**TASK ITEM**
The listing is to be printed word for word, pictures omitted.

**PROVIDED DATA**

= Beginning of Section =

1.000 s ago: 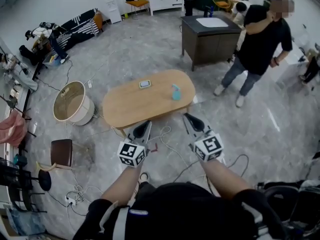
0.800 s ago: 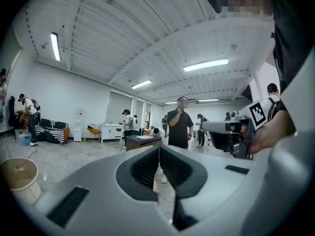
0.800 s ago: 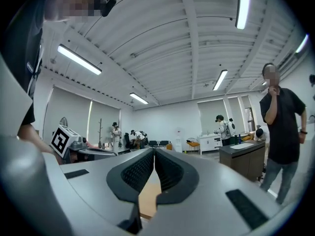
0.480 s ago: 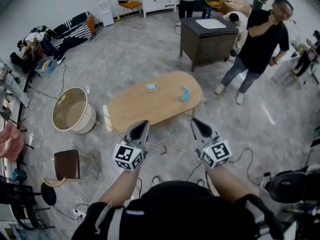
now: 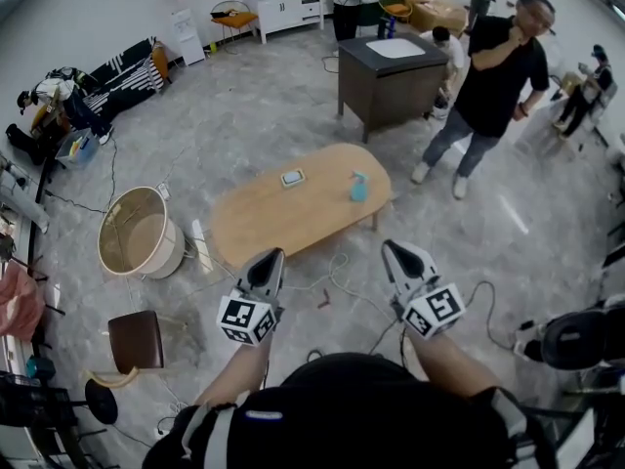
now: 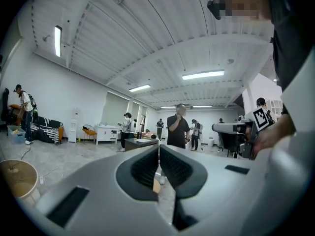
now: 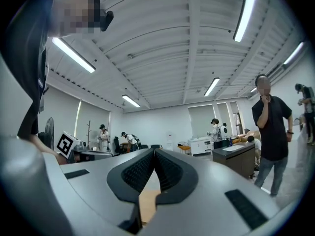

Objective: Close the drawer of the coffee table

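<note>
The oval wooden coffee table (image 5: 283,213) stands on the grey floor in the middle of the head view. A pale panel (image 5: 198,245) juts out at its left end; I cannot tell whether it is the drawer. On the top lie a small white device (image 5: 292,177) and a blue object (image 5: 358,188). My left gripper (image 5: 274,255) is shut and empty, level, at the table's near edge. My right gripper (image 5: 393,248) is also shut and empty, a little short of that edge. In the gripper views the jaws (image 6: 158,149) (image 7: 154,154) meet, with wood showing below them.
A round tub (image 5: 137,233) stands left of the table and a brown stool (image 5: 135,340) sits nearer me. Cables (image 5: 332,281) trail on the floor between me and the table. Beyond are a dark cabinet (image 5: 391,71) and a person in black (image 5: 493,86).
Both grippers have drawn back a little from the table's near edge, the right one more. The head view has shifted, showing more floor in front of the table.
</note>
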A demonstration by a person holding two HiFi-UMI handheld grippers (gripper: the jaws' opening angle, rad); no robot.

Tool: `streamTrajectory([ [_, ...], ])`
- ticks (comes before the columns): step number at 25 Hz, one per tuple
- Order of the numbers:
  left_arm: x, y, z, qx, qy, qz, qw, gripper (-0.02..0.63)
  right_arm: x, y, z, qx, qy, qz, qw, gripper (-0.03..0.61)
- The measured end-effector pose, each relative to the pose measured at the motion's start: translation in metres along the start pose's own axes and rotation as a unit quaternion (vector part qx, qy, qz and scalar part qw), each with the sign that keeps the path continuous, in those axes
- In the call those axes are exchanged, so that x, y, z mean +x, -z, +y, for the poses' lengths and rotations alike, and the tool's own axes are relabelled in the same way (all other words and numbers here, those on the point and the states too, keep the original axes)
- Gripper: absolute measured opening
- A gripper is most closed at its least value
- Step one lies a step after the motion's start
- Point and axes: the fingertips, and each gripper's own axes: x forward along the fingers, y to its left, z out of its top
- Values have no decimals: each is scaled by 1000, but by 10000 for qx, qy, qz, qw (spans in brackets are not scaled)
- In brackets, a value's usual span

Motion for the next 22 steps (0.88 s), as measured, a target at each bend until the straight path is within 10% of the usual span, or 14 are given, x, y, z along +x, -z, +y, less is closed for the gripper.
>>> streamTrajectory([
  [22,1,-5,-4,140,-138,-39,9998,11,-3,20,-14,31,-63,127,9999,9],
])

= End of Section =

**ANSWER TO THIS EXERCISE**
1.000 s ago: 
0.800 s ago: 
0.800 s ago: 
0.480 s ago: 
now: 
now: 
now: 

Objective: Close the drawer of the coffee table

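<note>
The oval wooden coffee table (image 5: 283,213) stands on the grey floor in the middle of the head view. A pale panel (image 5: 198,245) juts out at its left end; I cannot tell whether it is the drawer. On the top lie a small white device (image 5: 292,177) and a blue object (image 5: 358,188). My left gripper (image 5: 274,255) is shut and empty, level, at the table's near edge. My right gripper (image 5: 393,248) is also shut and empty, a little short of that edge. In the gripper views the jaws (image 6: 158,149) (image 7: 154,154) meet, with wood showing below them.
A round tub (image 5: 137,233) stands left of the table and a brown stool (image 5: 135,340) sits nearer me. Cables (image 5: 332,281) trail on the floor between me and the table. Beyond are a dark cabinet (image 5: 391,71) and a person in black (image 5: 493,86).
Both grippers have drawn back a little from the table's near edge, the right one more. The head view has shifted, showing more floor in front of the table.
</note>
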A demonstration by a person holding two HiFi-UMI handheld grippers (gripper: the jaws' opening angle, rad); no robot.

Tool: `streamTrajectory([ [_, ...], ])`
- ticks (comes before the columns): step number at 25 Hz, one per tuple
- Order of the numbers:
  left_arm: x, y, z, qx, qy, qz, qw, gripper (-0.02..0.63)
  right_arm: x, y, z, qx, qy, qz, qw, gripper (-0.03..0.61)
- The measured end-effector pose, each relative to the pose measured at the motion's start: translation in metres along the start pose's own axes and rotation as a unit quaternion (vector part qx, qy, qz and scalar part qw), each with the sign that keeps the path continuous, in those axes
- In the call those axes are exchanged, so that x, y, z mean +x, -z, +y, for the poses' lengths and rotations alike, and the tool's own axes are relabelled in the same way (all other words and numbers here, those on the point and the states too, keep the original axes)
- Gripper: absolute measured opening
- A gripper is most closed at its least value
- Step one lies a step after the motion's start
- Point and axes: the fingertips, and each gripper's own axes: x forward along the fingers, y to its left, z out of its top
- Values have no decimals: each is scaled by 1000, but by 10000 for qx, qy, qz, qw (spans in brackets are not scaled)
- In brackets, a value's usual span

Motion for the next 22 steps (0.88 s), as measured, a target at each bend until the straight path is within 10% of the usual span, or 14 are given, x, y, z along +x, -z, +y, less is closed for the gripper.
>>> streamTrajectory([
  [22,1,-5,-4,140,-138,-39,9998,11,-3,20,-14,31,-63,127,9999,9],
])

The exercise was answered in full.